Punters took little note of the odd coupling of auspicious connections and young jockey and sent off Battleship at odds of 40 -1. Towards the painful climax of the four-and-a-half-mile race, Hobbs and his mount were intact, but engaged in a dour battle with Royal Danieli, from Ireland. Then, after a fight all the way up the long run-in, Battleship gained the verdict by a head.

Hobbs enjoyed further plaudits two weeks later when he won the Welsh Grand National, at the now-defunct Cardiff racecourse, riding Timber Wolf, but later that year broke his back in a fall that paralysed him down the left side of his body. He lay on his back in hospital for three months, and was told he would never again ride racehorses.

Undaunted, Hobbs recovered and managed to return to the saddle until called to serve during the Second World War, first with the North Somerset Yeomanry, then the Queen’s Own Yorkshire Dragoons. He served with distinction, rising to captain and being awarded the Military Cross.

Too heavy after the war to resume riding to the standard he deemed acceptable, Hobbs turned to training. He began as private trainer to John Roger-son and his wife Eileen, daughter of the diamond magnate Solly Joel, near Wantage, winning the Grand Sefton Chase at Aintree with War Risk in November 1946. As a newlywed, having married Betty Winder from Wantage, Hobbs found the going sticky when the Rogersons’ yard closed.

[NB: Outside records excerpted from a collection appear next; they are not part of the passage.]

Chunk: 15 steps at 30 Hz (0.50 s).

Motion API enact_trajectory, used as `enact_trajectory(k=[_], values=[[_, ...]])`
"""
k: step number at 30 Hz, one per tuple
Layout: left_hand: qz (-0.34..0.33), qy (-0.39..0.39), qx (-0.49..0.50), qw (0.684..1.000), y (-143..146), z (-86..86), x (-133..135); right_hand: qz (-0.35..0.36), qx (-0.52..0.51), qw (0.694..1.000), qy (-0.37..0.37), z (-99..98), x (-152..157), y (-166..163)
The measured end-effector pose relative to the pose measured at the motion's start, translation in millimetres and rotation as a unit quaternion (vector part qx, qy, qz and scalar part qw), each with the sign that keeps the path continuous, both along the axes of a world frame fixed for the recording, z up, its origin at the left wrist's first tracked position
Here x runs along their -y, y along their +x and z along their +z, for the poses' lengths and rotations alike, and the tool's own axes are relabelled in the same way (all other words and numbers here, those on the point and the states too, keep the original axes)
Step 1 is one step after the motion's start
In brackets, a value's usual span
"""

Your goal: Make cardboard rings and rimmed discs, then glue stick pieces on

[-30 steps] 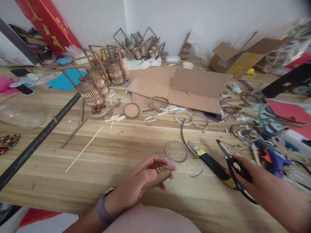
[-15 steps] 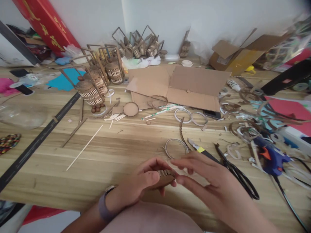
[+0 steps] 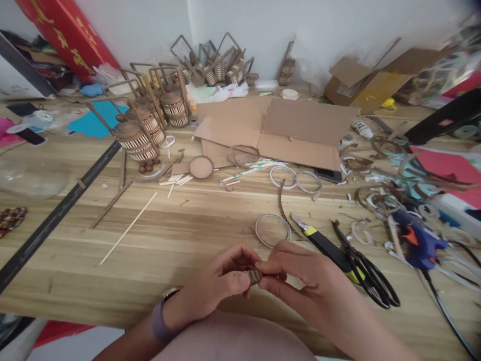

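Note:
Between my hands, near the table's front edge, is a small round cardboard piece (image 3: 255, 276) with a corrugated strip on its rim; most of it is hidden by fingers. My left hand (image 3: 227, 278) is closed around it, thumb on the rim. The fingertips of my right hand (image 3: 300, 276) pinch its right end. Just beyond lie a tape ring (image 3: 273, 230) and a corrugated strip (image 3: 281, 203). A yellow-black utility knife (image 3: 326, 248) and black-handled scissors (image 3: 370, 278) rest beside my right hand.
A blue glue gun (image 3: 423, 245) with its cable lies at right among paper scraps. Cardboard sheets (image 3: 304, 123) are at the back centre. Small woven baskets (image 3: 135, 140) stand at left. A corrugated-edged disc (image 3: 201, 167), short sticks (image 3: 178, 179) and a long stick (image 3: 128, 229) lie mid-table.
My right hand has moved left and its fingertips have closed on the cardboard piece's edge. The piece has turned and is more covered. More of the utility knife shows.

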<state>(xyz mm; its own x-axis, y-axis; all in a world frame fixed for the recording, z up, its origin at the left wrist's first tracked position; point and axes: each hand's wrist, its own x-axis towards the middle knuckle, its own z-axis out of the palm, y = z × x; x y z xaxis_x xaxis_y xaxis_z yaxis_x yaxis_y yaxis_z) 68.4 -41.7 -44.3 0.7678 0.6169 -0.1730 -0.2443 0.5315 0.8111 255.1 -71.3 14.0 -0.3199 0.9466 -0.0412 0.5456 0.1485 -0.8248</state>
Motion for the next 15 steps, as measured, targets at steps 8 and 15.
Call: enact_trajectory(k=[8, 15], values=[[0.013, -0.002, -0.009, 1.0, 1, 0.5, 1, 0.054, 0.049, 0.997, -0.016, 7.7, -10, -3], [0.067, -0.148, 0.025, 0.986, 7, -2.8, -1, -0.058, 0.0, 0.998, -0.02, -4.3, -10, -6]])
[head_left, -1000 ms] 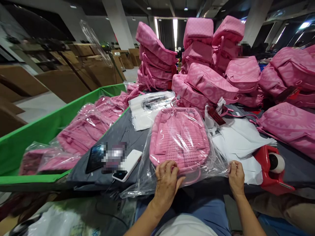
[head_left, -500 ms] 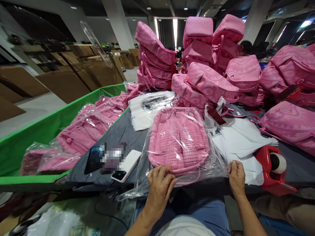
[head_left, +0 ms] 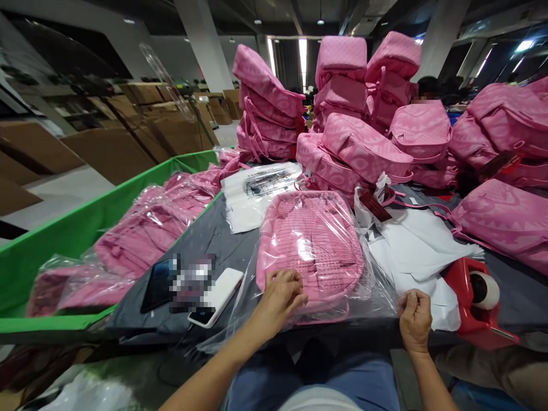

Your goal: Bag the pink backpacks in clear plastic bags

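Lt-grey pillars (head_left: 203, 45), dk ceiling (head_left: 280, 11), narrow brt windows (head_left: 303, 57)

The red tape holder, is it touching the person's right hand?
Apart. The head view shows white paper in the gap between the right hand and the red tape holder.

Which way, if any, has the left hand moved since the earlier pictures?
Yes: the left hand moved forward, away from the near edge of the table.
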The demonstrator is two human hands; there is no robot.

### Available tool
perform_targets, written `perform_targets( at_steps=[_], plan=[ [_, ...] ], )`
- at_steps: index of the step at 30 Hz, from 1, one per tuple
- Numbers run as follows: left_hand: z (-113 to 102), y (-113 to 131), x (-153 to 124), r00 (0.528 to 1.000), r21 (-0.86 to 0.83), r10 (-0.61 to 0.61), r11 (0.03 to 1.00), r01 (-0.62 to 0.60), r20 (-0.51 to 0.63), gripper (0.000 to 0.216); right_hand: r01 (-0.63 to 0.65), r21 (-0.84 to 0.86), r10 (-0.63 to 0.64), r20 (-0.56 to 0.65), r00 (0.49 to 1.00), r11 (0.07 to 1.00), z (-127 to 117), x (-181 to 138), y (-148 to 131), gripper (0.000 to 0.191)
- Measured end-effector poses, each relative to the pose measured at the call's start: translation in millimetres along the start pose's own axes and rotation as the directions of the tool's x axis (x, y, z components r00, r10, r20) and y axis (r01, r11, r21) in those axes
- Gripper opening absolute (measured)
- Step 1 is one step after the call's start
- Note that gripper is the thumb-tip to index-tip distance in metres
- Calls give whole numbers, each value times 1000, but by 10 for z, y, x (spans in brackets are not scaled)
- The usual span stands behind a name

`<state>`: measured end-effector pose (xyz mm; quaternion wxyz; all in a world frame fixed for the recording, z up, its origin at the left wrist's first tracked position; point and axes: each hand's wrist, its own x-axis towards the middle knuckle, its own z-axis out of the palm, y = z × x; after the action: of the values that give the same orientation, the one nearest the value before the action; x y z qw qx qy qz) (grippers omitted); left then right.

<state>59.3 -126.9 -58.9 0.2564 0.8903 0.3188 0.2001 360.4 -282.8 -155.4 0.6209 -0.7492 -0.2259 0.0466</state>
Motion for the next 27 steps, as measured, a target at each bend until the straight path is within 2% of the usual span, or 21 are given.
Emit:
perform_targets(
  at_steps=[3, 6, 8, 13, 16, 20, 23, 25, 27],
  plan=[
    [30, -134, 111, 992, -139, -44, 988, 61, 120, 26, -77, -63, 85, 152, 985, 995, 68, 115, 47, 68],
    [47, -197, 150, 985, -208, -54, 974, 87, 162, 31, -156, -84, 174, 289, 941, 984, 118, 193, 84, 65],
    [44, -202, 154, 982, -245, -60, 964, 104, 180, 34, -167, -76, 182, 299, 937, 983, 109, 200, 86, 61],
    [29, -195, 153, 978, -378, -67, 915, 140, 200, 34, -72, -141, 98, 182, 978, 987, 20, 163, 46, 54],
    [46, -217, 152, 976, -394, -75, 907, 151, 203, 33, -71, -194, 116, 234, 965, 978, 68, 207, 46, 53],
    [101, -261, 149, 981, -344, -77, 929, 135, 175, 34, -111, -181, 165, 314, 935, 977, 163, 306, 33, 58],
    [134, -287, 146, 984, -309, -68, 944, 117, 165, 35, -90, -185, 135, 249, 959, 979, 29, 318, -44, 60],
    [141, -296, 143, 985, -296, -63, 949, 109, 163, 35, -35, -204, 63, 133, 989, 978, -211, 286, -106, 60],
    [138, -302, 140, 985, -295, -50, 950, 98, 165, 36, 33, -263, -32, 7, 999, 964, -550, 253, -148, 57]
  ],
)
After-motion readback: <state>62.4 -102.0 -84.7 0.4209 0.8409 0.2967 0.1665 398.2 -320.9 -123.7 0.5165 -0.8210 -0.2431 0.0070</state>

After a spell when resources were at a low ebb, he was appointed assistant to the trainer George Beeby at Compton, Berkshire, in 1951. Two years later he joined the Queen’s trainer Cecil Boyd-Rochfort at Freemason Lodge.

By now approaching 40, Hobbs turned briefly to work as a travelling salesman for a saddlery company until his break finally came. In 1964, he gained the position as private trainer to the high-spending television magnate David Robinson and his substantial team at Carlburg Stables in Newmarket. Within a year that relationship ended, but Hobbs had his foothold. Installed into Palace House Stables, he sent out winners from there for the next 20 years.

Hotfoot,his first accomplished product, ran second in the Irish 2,000 Guineas and third in the Irish Champion Stakes. His association with the Cambanis filly Stilvi bore much fruit. She won the Duke of York and King George Stakes then, once retired, she foaled Tachyous, runner-up in the 2,000 Guineas of 1977, the champion two-year-old Tromos, then Tyrnavos and also Tolmi, a very smart two-year-old who won the Coronation Stakes at Royal Ascot the following summer.

Other important winners included Jacinth, who headed the 1972 Free Handicap. She was the first of three consecutive champion two-year-old fillies for Hobbs. In 1973 followed Melchbourne and, a year on, her half-sister Cry of Truth. Tolmi, in 1980, became a fourth champion in that category for Hobbs. Winners kept coming until 1985, when Hobbs announced his retirement. It was not long thereafter that his 41year marriage ended. He subsequently married Vicki Hibble, who had been his stable secretary for 13 years.

Bruce Robertson Hobbs, jockey and racehorse trainer: born 27 December 1920; married 1945 Betty Winder (one daughter), 1992 Vicki Hibble; died Newmarket, Suffolk 21 November 2005.